Mr Martin said Sinn Féin’s “efforts to legitimise a murderous sectarian campaign keeps alive a narrative which is used by dissidents to legitimise their campaigns – but this is more fundamentally about today”.

He said that “every single time an issue arises about the behaviour of people associated with the Provisionals movement and today’s Sinn Féin the response is to attack and dismiss”.

“Only when the evidence keeps piling up and the political pressure grows is there any movement. Offers to meet are expressed and calls for co-operation with law enforcement are issues – but nothing ever happens,” he said. “No one ever comes forward. Victims never get justice.”

He said “repeated anti-Semitism is brushed aside as a small slip”.

“Let’s not forget that there have already been 27 representatives that have resigned from Sinn Féin citing systemic bullying.

“Aggressive online abuse towards political opponents is not an oversight it is a strategy.

“And of course, there is an approach to government which has received almost no attention in the Dublin-based media but has raised enormous concerns in Northern Ireland.”

Front groups

He said the use of front groups to receive public funding, the forcing of employees and representatives to sign over wages to the party and the operation of a shadow system of control over ministerial decisions are not inventions of political opponents.

“They have been documented in great detail.”
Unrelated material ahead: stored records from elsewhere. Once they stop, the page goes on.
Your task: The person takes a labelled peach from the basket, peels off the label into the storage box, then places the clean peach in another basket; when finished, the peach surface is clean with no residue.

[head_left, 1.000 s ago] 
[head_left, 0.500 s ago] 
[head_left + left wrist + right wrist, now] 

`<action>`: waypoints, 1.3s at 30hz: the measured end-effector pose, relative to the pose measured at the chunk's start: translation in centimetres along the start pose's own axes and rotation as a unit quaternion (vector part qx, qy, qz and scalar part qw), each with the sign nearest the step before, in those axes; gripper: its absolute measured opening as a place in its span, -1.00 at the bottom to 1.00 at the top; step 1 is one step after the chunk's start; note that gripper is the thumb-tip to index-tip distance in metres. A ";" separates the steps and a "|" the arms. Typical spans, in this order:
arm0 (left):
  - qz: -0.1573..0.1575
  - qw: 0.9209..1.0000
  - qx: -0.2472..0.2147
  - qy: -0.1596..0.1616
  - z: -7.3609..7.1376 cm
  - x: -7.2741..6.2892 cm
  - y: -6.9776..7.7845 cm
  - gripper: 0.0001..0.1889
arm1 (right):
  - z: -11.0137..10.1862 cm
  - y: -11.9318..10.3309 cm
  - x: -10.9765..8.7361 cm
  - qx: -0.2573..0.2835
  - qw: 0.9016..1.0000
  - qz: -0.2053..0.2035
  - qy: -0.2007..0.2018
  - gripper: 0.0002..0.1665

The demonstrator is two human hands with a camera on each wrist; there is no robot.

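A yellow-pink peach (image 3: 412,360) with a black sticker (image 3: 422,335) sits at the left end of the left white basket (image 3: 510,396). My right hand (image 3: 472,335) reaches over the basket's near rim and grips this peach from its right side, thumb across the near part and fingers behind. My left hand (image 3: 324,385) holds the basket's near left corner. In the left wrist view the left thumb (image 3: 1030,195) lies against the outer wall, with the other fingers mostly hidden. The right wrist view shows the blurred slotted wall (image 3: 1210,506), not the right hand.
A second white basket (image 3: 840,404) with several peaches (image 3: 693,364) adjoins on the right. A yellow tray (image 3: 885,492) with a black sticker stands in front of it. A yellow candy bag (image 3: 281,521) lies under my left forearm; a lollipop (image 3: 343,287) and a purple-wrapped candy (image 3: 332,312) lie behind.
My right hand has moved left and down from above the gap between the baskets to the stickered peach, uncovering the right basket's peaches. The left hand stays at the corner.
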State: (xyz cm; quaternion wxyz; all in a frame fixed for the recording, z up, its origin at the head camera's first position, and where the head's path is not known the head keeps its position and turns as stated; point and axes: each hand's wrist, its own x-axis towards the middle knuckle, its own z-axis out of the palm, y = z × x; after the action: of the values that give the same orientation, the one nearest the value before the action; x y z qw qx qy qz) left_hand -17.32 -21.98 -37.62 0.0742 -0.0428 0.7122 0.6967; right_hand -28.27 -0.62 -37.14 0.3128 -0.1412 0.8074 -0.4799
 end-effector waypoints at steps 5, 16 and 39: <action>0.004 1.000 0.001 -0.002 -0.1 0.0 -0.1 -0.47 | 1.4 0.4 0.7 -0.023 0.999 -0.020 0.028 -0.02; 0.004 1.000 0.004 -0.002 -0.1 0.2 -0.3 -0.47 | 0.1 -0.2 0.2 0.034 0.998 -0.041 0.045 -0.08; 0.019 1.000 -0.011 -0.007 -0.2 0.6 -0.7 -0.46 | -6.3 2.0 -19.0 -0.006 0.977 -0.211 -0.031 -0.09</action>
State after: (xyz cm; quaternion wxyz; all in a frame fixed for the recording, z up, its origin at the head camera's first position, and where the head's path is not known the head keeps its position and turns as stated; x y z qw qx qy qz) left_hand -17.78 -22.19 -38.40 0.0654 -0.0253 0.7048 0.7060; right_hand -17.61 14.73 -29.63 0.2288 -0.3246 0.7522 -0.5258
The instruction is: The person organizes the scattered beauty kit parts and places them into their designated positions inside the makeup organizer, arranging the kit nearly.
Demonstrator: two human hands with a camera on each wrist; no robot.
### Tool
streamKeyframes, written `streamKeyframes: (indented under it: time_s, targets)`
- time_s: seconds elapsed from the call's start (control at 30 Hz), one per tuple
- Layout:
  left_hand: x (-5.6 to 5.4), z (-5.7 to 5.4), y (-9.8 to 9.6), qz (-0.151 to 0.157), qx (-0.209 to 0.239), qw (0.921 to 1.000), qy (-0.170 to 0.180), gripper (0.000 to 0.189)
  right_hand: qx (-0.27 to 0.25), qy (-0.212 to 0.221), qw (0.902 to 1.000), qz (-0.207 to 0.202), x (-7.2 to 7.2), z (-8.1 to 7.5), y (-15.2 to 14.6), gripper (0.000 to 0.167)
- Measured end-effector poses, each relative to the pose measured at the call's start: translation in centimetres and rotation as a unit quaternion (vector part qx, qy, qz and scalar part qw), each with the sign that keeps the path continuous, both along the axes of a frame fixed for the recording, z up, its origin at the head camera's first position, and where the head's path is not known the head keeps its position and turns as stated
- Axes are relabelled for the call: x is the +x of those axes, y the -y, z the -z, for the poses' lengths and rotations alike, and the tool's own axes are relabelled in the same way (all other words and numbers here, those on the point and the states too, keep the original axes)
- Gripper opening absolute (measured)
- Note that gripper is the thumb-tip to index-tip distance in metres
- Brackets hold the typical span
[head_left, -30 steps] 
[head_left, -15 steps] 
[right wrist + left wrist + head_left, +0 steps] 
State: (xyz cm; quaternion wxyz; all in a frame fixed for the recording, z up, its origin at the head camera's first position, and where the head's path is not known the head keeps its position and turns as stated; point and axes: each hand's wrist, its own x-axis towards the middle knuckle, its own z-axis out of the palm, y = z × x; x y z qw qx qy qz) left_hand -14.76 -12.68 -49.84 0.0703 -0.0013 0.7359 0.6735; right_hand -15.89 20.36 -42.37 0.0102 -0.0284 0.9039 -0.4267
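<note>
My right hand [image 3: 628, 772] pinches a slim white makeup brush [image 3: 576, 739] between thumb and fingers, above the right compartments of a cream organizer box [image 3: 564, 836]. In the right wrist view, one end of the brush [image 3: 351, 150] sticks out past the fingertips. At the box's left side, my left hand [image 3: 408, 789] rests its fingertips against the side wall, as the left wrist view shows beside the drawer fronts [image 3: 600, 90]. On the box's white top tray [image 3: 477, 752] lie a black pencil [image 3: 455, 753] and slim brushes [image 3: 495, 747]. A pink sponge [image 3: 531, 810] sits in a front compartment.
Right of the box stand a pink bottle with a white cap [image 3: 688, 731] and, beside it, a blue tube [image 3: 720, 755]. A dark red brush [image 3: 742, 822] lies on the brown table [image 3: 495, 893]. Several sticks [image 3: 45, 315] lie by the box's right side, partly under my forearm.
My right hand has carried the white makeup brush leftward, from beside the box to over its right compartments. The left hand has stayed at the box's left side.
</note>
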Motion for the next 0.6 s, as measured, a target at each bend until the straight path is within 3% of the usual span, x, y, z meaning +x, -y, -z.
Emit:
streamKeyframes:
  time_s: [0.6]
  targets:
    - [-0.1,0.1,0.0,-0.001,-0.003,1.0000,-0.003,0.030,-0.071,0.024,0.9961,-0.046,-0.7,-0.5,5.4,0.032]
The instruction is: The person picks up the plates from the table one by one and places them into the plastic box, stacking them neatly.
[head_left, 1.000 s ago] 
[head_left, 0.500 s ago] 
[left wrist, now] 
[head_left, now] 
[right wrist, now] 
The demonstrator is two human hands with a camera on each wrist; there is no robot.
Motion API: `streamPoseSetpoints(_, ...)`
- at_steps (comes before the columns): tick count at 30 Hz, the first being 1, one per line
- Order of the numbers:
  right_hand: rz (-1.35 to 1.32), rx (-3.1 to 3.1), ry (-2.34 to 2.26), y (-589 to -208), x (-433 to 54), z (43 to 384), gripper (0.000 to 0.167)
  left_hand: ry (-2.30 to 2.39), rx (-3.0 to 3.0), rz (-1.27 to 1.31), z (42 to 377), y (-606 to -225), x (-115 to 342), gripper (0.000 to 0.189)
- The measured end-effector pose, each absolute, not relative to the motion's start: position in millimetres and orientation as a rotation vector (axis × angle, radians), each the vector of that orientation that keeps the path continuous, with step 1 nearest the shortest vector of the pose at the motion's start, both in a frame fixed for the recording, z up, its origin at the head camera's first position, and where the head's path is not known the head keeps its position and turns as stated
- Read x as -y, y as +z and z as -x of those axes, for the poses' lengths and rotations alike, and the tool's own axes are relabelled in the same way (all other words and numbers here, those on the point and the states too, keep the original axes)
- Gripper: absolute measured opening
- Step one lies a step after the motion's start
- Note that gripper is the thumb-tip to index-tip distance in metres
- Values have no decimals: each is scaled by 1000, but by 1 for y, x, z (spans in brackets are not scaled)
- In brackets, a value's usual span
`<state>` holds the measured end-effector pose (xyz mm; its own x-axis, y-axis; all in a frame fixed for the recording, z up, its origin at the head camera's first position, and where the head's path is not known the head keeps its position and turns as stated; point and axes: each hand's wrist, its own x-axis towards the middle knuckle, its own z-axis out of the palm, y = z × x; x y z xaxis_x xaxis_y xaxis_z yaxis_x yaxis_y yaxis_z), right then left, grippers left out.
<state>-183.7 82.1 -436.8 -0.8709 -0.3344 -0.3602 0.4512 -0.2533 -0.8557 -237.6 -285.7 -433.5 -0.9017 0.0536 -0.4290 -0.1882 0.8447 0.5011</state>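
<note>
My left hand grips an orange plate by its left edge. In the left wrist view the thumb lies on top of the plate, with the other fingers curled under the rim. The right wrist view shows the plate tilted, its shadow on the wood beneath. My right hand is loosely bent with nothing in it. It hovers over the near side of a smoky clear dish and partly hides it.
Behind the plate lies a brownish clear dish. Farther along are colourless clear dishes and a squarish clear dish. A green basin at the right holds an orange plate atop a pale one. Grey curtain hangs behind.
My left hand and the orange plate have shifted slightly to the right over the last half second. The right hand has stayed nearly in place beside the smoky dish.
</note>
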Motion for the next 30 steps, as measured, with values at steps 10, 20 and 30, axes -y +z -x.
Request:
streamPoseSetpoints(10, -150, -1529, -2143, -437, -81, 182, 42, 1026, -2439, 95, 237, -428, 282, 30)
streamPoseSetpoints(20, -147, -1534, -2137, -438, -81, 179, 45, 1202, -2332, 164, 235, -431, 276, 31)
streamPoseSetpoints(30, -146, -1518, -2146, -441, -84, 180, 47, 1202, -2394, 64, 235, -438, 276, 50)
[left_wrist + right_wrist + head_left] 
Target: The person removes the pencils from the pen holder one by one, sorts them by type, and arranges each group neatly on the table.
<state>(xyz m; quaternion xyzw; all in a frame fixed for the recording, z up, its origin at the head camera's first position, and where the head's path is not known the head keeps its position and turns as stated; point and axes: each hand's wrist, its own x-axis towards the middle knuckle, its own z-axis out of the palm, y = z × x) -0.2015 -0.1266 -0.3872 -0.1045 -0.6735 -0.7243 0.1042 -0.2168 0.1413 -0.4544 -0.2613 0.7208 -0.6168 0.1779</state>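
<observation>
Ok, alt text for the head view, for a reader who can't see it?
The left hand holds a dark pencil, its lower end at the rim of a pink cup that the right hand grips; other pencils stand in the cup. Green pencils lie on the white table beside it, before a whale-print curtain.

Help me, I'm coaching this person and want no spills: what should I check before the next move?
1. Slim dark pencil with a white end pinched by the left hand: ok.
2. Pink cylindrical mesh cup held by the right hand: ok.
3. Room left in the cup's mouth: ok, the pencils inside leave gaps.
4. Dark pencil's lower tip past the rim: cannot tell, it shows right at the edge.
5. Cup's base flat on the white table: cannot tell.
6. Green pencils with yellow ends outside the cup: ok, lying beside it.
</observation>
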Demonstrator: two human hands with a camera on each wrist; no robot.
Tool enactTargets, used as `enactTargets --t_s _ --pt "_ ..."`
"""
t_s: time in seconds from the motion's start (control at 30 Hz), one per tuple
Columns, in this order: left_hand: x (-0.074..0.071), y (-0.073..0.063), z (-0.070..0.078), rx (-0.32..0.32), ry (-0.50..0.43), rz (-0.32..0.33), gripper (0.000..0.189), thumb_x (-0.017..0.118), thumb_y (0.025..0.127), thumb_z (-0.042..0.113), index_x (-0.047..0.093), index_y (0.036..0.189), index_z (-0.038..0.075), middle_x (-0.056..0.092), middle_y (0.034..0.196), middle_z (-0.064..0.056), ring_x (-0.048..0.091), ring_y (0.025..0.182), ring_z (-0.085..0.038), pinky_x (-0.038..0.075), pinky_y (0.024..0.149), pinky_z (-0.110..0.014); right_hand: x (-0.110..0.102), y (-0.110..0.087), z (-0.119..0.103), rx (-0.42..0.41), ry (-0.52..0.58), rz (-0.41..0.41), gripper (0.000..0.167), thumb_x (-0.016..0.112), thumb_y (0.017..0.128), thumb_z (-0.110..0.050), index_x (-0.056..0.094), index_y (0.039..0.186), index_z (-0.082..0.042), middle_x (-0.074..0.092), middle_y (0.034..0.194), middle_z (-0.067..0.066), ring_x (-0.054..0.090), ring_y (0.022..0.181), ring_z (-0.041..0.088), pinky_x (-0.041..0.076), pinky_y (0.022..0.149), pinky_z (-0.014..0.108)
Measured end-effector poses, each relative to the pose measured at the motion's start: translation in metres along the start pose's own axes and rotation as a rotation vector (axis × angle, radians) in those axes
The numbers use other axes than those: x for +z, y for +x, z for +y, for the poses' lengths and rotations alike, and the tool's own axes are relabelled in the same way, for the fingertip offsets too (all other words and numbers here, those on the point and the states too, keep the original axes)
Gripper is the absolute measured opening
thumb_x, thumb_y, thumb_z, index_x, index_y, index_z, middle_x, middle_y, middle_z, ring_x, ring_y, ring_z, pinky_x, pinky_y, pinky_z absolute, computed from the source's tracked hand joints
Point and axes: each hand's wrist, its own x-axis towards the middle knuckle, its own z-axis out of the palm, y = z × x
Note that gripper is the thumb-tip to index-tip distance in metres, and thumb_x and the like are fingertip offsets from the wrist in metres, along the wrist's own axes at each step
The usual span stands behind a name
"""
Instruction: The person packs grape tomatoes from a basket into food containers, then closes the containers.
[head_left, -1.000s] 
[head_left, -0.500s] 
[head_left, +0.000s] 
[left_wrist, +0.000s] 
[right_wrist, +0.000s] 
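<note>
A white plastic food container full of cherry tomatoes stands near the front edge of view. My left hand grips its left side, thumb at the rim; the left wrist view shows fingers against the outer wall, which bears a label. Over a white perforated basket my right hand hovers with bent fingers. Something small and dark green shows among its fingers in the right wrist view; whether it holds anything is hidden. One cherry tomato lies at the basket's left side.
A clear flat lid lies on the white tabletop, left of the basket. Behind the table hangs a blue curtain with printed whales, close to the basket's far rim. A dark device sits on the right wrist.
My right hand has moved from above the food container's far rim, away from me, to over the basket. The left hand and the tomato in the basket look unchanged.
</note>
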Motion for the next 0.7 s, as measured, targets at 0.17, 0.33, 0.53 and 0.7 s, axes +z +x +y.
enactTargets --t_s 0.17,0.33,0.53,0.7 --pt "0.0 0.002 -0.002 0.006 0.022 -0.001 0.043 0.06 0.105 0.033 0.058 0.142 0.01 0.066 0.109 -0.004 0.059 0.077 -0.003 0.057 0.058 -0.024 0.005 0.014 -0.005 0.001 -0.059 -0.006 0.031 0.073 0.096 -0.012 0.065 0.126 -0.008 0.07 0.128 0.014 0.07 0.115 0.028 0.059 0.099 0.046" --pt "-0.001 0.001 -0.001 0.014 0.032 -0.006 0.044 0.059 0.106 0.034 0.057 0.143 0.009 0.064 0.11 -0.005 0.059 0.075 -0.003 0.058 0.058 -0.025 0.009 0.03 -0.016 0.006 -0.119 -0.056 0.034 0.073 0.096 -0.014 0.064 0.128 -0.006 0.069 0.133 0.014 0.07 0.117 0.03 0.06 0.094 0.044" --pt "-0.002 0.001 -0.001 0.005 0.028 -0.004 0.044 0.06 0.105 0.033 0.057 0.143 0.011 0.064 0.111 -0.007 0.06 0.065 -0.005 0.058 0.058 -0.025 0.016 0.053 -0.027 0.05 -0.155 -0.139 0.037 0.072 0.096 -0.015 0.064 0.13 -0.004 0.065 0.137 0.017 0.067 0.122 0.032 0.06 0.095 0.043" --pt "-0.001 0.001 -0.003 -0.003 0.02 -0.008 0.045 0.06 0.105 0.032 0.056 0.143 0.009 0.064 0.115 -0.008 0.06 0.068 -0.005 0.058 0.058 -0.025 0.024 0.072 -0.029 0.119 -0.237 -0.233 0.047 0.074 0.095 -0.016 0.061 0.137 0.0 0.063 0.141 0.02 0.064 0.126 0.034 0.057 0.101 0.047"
The “glorifying of the Provisional IRA isn’t an accident of one Deputy’s exuberance”, as Ms McDonald had claimed, he said.

“She herself has praised Provisional IRA units and when she ends speeches with ‘Tiocfaidh ár lá’ she knows full and well what the use of that phrase means.”

But the Sinn Féin leader accused him of having a “very narrow and bitter mind”. He proposed to “continue the diatribe and vitriol that sustained him and served him very badly in the election campaign”.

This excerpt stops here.